How Search Engines Can Index Pages in Parts
Web pages can contain a lot of information about various types of objects such as products, people, papers, organizations, and so on. Information about those objects may be spread out on different pages, at different sites.
For example, a page may host a product review of a particular model of camera, and another page may present an ad offering to sell that model of camera at a certain price.
One page might display a journal article, and another page could be the homepage for the author of that article.
Someone searching for information about the camera, or about the author may need information contained in both pages. They may have to use a search engine to locate multiple pages, to find the information that they need.
If there were a way for a search engine to automatically identify when information on different web pages relates to the same object, that might be helpful to searchers in a number of ways.
Product searches would benefit in helping shoppers find information and prices about goods that they might want to purchase. A repository of scientific papers could gain by providing additional information about the authors of papers.
Extracting Object Blocks from Pages
A patent granted to Microsoft today explores the concept of extracting object blocks from pages, so that information that appears on pages about specific objects can be grouped together.
Often, information about a specific object is presented on a page with information about other objects. The Microsoft process would break information from a page into different blocks relating to the different objects found on that page.
It might look at visual features of a page, such as different font sizes and separating lines, to help identify object elements. It may search for elements within each object block that shows that the block involves a particular object.
After a page is broken into object blocks, it might attempt to label elements of each object, and information about the objects may be stored in a data base for objects, along with other information blocks from other pages that involve the same objects.
Method and system for identifying object information
Invented by Ji-Rong Wen, Wei-Ying Ma, Zaiqing Nie
Assigned to Microsoft
US Patent 7,383,254
Granted June 3, 2008
Filed April 13, 2005
A method and system for identifying object information of an information page is provided. An information extraction system identifies the object blocks of an information page. The extraction system classifies the object blocks into object types.
Each object type has associated attributes that define a schema for the information of the object type. The extraction system identifies object elements within an object block that may represent an attribute value for the object.
After the object elements are identified, the extraction system attempts to identify which object elements correspond to which attributes of the object type in a process referred to as “labeling.” The extraction system uses an algorithm to determine the confidence that a certain object element corresponds to a certain attribute.
The extraction system then selects the set of labels with the highest confidence as being the labels for the object elements.
Identifying object information on a web page
An advertisement on a web page for a camera may be an object block and the matching object is the specific model of camera.
An object block that advertises a camera may be classified as a product type, and an object block relating to a journal paper may be classified as a paper type.
Each object type has associated attributes.
A product object type may have attributes of:
- Description, and;
- so on.
A paper object type may have attributes of:
- Publisher, and;
- so on.
When a page is broken into blocks, an information extraction system might attempt to associate attributes of an object with values from the block.
So, for a camera, “Sony” might be identified as a manufacturer attribute and “$599″ as a price attribute.
Blocks and Objects
About a month ago, I wrote about how Microsoft described breaking pages down into parts and deciding which parts of those pages where the most important parts, in Search Engines, Web Page Segmentation, and the Most Important Block.
Microsoft is exploring indexing information at an information block level, instead of a page level.
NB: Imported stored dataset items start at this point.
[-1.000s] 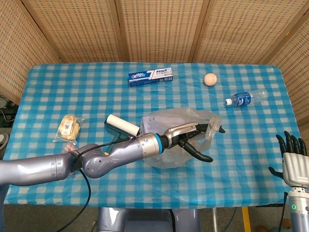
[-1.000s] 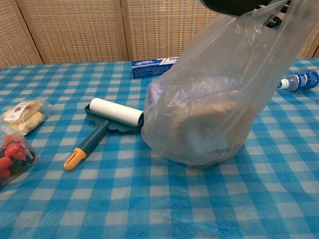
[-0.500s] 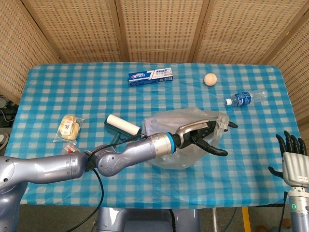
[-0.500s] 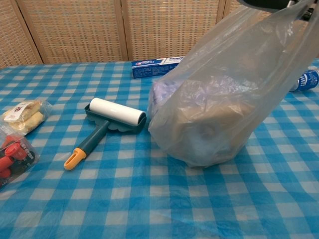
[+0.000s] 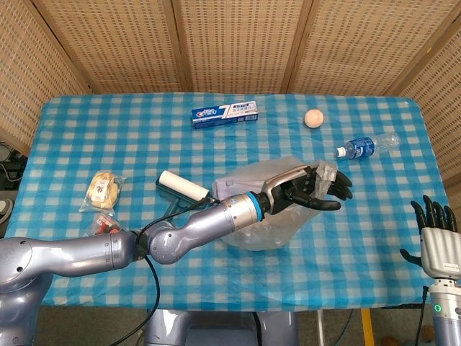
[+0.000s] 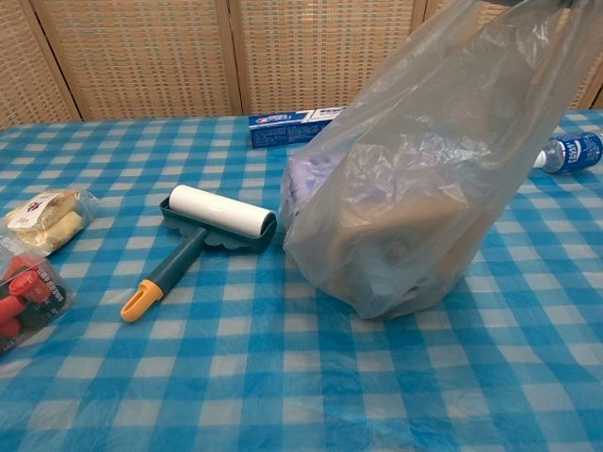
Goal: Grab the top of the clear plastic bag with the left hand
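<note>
On blue checked tablecloth (image 5: 108, 137), clear plastic bag (image 6: 415, 198), woven wicker screens (image 5: 230, 43) behind

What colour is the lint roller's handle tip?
Orange, on the dark teal lint roller; clearest in the chest view.

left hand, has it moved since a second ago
Yes. The left hand, gripping the clear plastic bag, has shifted right, toward the water bottle.

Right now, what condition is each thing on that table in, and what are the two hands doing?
clear plastic bag: top pulled up, bottom on the cloth, something inside
left hand: gripping the bag's top
right hand: off the table's edge, fingers apart, holding nothing
lint roller: lying flat beside the bag
water bottle: on its side
toothpaste box: lying flat
</note>
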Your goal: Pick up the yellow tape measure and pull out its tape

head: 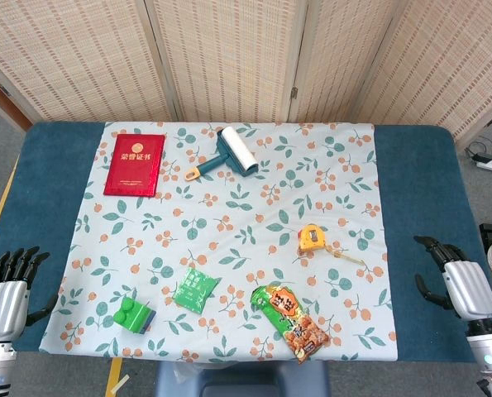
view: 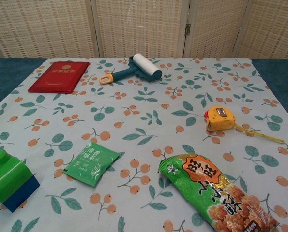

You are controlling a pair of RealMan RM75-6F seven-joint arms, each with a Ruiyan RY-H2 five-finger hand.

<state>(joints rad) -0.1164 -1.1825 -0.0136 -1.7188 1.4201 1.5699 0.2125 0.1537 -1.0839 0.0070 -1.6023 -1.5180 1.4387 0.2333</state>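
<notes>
The yellow tape measure (head: 312, 238) lies on the counter (head: 55, 157) at about four o'clock from the middle, some tape already out, with nothing holding it, because the left hand (head: 6, 291) and right hand (head: 456, 277) wait released at the near corners.

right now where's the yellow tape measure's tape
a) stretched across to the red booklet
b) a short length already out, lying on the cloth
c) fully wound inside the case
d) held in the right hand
b: the yellow tape measure sits on the floral cloth with a thin strip of tape trailing from it, and neither the left hand nor the right hand touches it.
</notes>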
This patent brushes upon the idea of breaking apart the content of a page based upon the HTML code of the page and the visual aspects of how information on a page is presented, which it could do using a VIPS: a Vision-based Page Segmentation Algorithm (pdf).
The ideas in this newly granted patent take that concept a step further, and discuss the exploration of different segments on pages for information that relates to different objects, extracting information from those segments about different attributes or aspects of those objects, and relating those different objects together in the same data store, so that they can be accessed by people.
There are a few white papers from Microsoft that explore these ideas more fully:
- Object Level Ranking: Bringing Order to Web Objects (pdf)
- Object-level Vertical Search (pdf)
- Web Object Retrieval (pdf)
Microsoft has produced a couple of examples where they are clearly using this kind of object level searching at:
- Bing Shopping
- Libra Academic Search
In 2006, Google described the use of visual segmentation of content on pages, and extraction of information from different segments, within the context of grabbing information from pages offering multiple reviews for local search, which I wrote about in Google and Document Segmentation Indexing for Local Search.
Yahoo also recently published a patent application that broke pages down into parts, and attempted to identify the most important parts of the page. More on that at: The Importance of Page Layout in SEO.
If you publish web pages, how might the search engines be breaking apart the content of your pages?